__Task objective__
Up to and including the line with "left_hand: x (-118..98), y", reproduce the listing below exactly, beginning at its first line.

************

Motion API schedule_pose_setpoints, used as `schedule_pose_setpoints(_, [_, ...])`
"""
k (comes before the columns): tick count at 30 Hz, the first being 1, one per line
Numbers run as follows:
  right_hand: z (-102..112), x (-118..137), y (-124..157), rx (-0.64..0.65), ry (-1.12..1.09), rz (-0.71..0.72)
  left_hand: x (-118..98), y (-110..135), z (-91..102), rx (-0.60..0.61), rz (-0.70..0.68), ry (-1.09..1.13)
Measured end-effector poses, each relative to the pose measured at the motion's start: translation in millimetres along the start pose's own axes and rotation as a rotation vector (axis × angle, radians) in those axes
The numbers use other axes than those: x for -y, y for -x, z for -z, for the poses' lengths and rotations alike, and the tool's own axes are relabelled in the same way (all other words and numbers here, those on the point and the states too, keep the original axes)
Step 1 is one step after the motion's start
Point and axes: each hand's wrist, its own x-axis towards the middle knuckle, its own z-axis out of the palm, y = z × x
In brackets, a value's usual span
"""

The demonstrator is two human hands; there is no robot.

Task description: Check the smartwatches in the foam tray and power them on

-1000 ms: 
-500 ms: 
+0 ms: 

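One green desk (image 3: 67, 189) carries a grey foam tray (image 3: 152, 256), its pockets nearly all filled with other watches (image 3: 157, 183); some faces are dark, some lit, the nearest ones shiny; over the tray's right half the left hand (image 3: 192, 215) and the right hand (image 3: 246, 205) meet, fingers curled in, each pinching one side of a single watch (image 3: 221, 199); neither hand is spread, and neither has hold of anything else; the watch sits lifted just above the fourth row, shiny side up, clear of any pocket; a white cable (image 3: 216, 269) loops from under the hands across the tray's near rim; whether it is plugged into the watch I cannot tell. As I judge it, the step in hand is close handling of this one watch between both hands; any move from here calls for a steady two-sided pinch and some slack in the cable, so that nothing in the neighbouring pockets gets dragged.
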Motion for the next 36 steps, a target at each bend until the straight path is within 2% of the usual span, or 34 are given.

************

__Answer space__
Motion API schedule_pose_setpoints, used as `schedule_pose_setpoints(_, [_, ...])`
"""
k (comes before the columns): tick count at 30 Hz, the first being 1, one per line
Numbers run as follows:
  right_hand: z (-102..112), x (-118..137), y (-124..157), rx (-0.64..0.65), ry (-1.12..1.09), rz (-0.71..0.72)
  left_hand: x (-118..98), y (-110..135), z (-91..102), rx (-0.60..0.61), rz (-0.70..0.68), ry (-1.09..1.13)

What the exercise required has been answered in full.